Tampoco la Abogacía del Estado ha estado exenta de polémica. Después de que la Agencia Tributaria presentara la primera denuncia por fraude fiscal, por el ejercicio de 1999, la representación del Estado se personó en la causa para reclamar la devolución de las cuotas supuestamente defraudadas y las posibles multas. En 2010, la controvertida Audiencia Provincial decidió que cuatro de los cinco delitos fiscales que se le imputaba al dirigente del PP estaban prescritos. Tanto Anticorrupción como la acusación popular recurrieron el archivo de esos delitos pero a la Abogacía del Estado se le pasó el plazo y, finalmente, tuvo que acogerse a la petición de revisión que hizo la fiscalía. Tuvo que ser el Tribunal Supremo el que determinara que los delitos no habían prescrito, ya que se encontraban en investigación.

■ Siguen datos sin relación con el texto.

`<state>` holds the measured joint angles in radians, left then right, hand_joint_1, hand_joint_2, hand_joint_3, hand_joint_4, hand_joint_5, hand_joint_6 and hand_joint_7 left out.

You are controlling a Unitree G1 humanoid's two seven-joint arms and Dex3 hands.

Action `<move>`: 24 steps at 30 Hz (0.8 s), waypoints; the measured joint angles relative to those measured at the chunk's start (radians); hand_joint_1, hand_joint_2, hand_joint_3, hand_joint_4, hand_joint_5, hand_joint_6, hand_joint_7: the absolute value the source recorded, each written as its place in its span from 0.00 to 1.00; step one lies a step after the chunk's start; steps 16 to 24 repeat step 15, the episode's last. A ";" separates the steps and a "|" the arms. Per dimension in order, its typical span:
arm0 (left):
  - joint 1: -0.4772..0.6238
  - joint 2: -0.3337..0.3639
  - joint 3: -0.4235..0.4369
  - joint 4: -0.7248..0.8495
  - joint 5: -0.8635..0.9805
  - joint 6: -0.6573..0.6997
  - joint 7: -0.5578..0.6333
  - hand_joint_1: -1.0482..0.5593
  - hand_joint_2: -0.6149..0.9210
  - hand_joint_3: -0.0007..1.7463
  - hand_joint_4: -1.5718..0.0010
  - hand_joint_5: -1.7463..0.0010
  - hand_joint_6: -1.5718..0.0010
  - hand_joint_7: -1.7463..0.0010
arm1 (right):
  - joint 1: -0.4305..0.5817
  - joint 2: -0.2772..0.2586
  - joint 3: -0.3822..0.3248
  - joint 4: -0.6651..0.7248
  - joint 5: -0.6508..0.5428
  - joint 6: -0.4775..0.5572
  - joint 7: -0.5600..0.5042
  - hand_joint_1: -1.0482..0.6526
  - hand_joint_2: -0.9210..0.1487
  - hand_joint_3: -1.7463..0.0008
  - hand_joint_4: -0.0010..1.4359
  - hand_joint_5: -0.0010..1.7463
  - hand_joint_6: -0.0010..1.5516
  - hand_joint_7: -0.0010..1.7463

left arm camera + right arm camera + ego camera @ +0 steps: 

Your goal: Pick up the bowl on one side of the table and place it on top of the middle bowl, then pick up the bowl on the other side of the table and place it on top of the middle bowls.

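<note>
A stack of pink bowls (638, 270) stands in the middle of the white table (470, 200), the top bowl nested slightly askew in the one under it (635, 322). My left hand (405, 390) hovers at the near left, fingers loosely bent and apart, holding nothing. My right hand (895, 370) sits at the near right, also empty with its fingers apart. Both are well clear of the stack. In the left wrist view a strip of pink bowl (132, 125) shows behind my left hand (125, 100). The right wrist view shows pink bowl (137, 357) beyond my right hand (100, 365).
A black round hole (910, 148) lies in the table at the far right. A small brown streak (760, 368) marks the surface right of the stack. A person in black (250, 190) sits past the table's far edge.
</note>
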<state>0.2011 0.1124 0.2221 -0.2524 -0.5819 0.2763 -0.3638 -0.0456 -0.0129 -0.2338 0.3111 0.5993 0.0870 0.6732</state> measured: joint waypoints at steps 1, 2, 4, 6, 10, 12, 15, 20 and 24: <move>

Carlos Fabra no ha sido el único investigado en el proceso. En 2006, la justicia decidió que las pesquisas se extendieran a su familia, ante la posibilidad de que los mecanismos delictivos se hubieran extendido. Hoy solo su exesposa, María Amparo Fernández, se sentará también en el banquillo de los acusados tras las conclusiones de un vasto informe pericial que determinó que el dirigente del PP y su familia cuadruplicaron su patrimonio en cinco años y que la señaló como autora de otros tres delitos fiscales por un fraude de 400.000 euros derivados de ingresos no justificados por valor de 1,4 millones de euros.

“Nunca he sacado provecho personal de mi condición de presidente de la Diputación de Castellón o de presidente del Partido Popular en la provincia. Mi actividad pública nunca me ha reportado ningún beneficio o ingreso distinto de la retribución oficial”, ha sido todo este tiempo la defensa en la que se parapetó Fabra.